= About this exercise =
Every line below that mentions the word "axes" should be copied out.
BEGIN
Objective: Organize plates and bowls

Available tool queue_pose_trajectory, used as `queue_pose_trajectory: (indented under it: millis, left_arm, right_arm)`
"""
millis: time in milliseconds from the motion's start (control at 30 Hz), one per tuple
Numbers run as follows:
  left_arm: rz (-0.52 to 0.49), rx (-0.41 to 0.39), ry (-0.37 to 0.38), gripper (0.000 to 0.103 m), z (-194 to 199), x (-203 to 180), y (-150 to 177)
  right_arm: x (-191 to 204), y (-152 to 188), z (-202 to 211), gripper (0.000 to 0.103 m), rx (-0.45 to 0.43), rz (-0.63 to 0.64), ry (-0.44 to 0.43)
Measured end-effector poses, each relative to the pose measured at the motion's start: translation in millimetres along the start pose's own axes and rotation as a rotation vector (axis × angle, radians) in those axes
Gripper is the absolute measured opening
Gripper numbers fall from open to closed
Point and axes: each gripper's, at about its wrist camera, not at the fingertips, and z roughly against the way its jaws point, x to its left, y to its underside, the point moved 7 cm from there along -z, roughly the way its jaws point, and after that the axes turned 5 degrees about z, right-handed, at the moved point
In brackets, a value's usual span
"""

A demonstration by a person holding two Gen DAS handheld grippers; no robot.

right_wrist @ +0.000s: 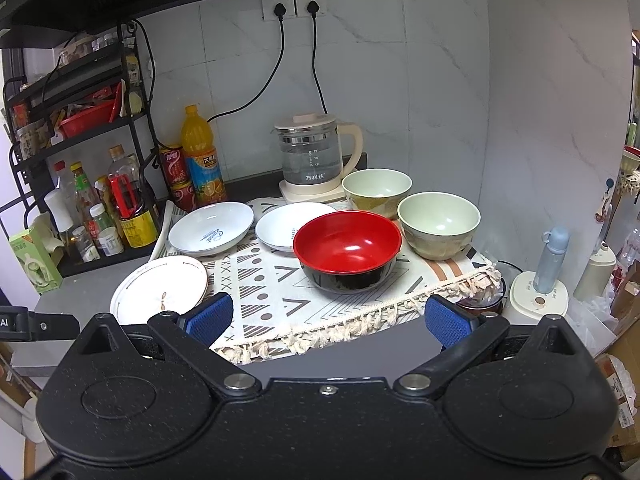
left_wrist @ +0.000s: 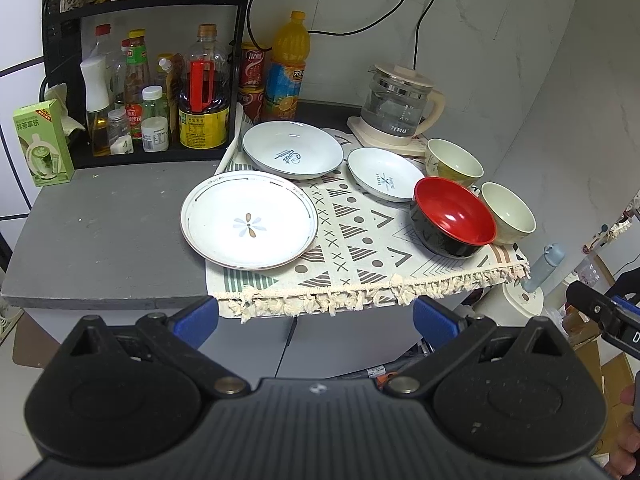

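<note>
Holding both grippers wide apart and empty, we are hovering short of the patterned cloth (left_wrist: 360,240). Ahead of the left gripper (left_wrist: 316,316), the flower plate (left_wrist: 248,224) is lying nearest, half on the cloth, with the script plate (left_wrist: 292,150) beyond it. Ahead of the right gripper (right_wrist: 328,318), the red bowl (right_wrist: 347,250) is sitting closest, touching the small plate (right_wrist: 286,226) behind it; two pale green bowls (right_wrist: 438,224) are standing right, before the kettle (right_wrist: 312,156).

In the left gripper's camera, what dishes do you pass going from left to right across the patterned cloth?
Flower plate → white plate with blue writing → small white plate → red and black bowl → cream bowl.
</note>
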Motion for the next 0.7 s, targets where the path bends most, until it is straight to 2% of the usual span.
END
= Expected answer =
Measured end-effector poses, each relative to the pose measured at the motion's start: translation in millimetres along the start pose's own axes and rotation as a rotation vector (axis × angle, radians) in those axes
Point and axes: each gripper's, at about its wrist camera, not at the fingertips, and z roughly against the way its jaws point, x to its left, y to its underside, the point moved 7 cm from there along -z, roughly the way its jaws point, and after that the axes turned 5 degrees about z, right-handed, at the moved point

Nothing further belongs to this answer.